Report #87159
[tooling] Fine-tuned models reporting incorrect context lengths \(e.g., 128k\) causing KV allocation failures or OOM despite GGUF metadata
Override the incorrect metadata at runtime using \`--override-kv llama.context\_length=8192\` to force correct KV cache dimensions without re-converting the GGUF file.
Journey Context:
When models are fine-tuned \(e.g., extending a 4k base model to 128k via RoPE scaling\), the GGUF conversion often retains the original base model's context length in metadata, or the fine-tuner fails to update the \`llama.context\_length\` key. When llama.cpp loads the model, it allocates the KV cache based strictly on this metadata value.

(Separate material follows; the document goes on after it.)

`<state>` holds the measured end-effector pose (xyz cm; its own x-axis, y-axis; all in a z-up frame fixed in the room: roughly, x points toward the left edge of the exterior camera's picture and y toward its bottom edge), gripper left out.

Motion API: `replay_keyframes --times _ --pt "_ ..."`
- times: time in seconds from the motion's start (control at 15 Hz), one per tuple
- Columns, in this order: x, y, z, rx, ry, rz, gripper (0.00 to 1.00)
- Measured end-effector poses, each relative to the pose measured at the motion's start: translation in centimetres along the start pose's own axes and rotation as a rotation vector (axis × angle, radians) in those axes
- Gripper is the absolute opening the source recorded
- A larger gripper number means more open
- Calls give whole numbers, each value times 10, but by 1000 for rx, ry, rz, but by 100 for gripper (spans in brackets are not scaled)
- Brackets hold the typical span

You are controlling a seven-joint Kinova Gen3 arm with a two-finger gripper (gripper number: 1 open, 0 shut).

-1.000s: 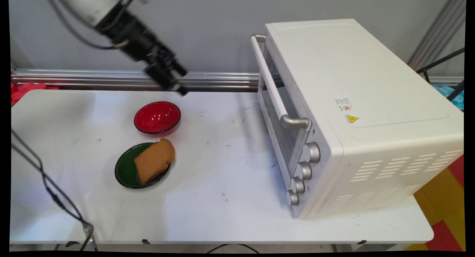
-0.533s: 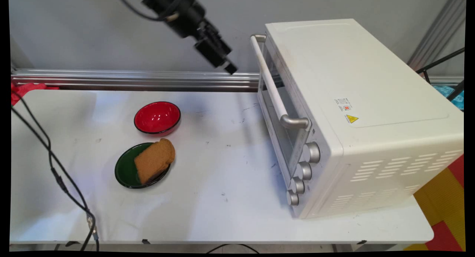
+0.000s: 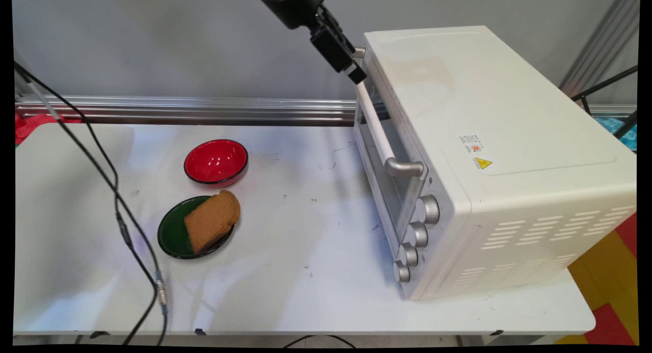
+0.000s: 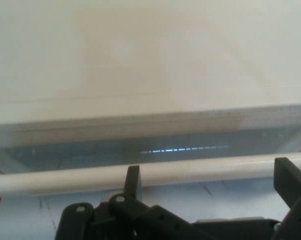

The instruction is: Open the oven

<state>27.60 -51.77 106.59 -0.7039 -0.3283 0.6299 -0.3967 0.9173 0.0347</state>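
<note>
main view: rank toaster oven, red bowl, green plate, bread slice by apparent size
1. toaster oven, by far the largest
2. green plate and red bowl: look about alike; the bowl lies farther from the camera, so no ranking
3. bread slice, smallest

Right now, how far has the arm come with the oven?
Done: the gripper is at the oven, open, fingers at its door handle. In hand: nothing gripped. Left: the door looks shut; the bread lies on the green plate; the red bowl is empty.
</note>
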Motion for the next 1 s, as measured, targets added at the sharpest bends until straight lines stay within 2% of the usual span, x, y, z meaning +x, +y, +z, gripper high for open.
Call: replay_keyframes --times 0.2,0.27,0.53,1.0 --pt "7 -1 4 -8 -20 -1 100" --pt "9 -1 5 -11 -24 -1 0" --pt "13 -3 14 -19 -39 2 0" --pt "7 -9 38 -7 -44 -25 0"
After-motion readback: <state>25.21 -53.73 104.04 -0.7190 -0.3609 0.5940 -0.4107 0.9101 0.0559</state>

If the metadata claims 128k but the rope scaling was actually configured for 8k, or vice versa, you get either immediate OOM during KV allocation \(if metadata over-reports\) or silent context truncation \(if metadata under-reports\). Rather than re-converting the GGUF with corrected metadata \(which requires the original PyTorch weights and significant compute\), the \`--override-kv\` flag allows runtime correction of specific key-value pairs in the model's metadata. This immediately fixes the allocation size without file modification.
⚠ Workarounds are unverified - always check before running. Confirmations show what worked for others, not a safety guarantee.
Lifecycle
2026-06-22T04:53:18.144248+00:00— report_created — created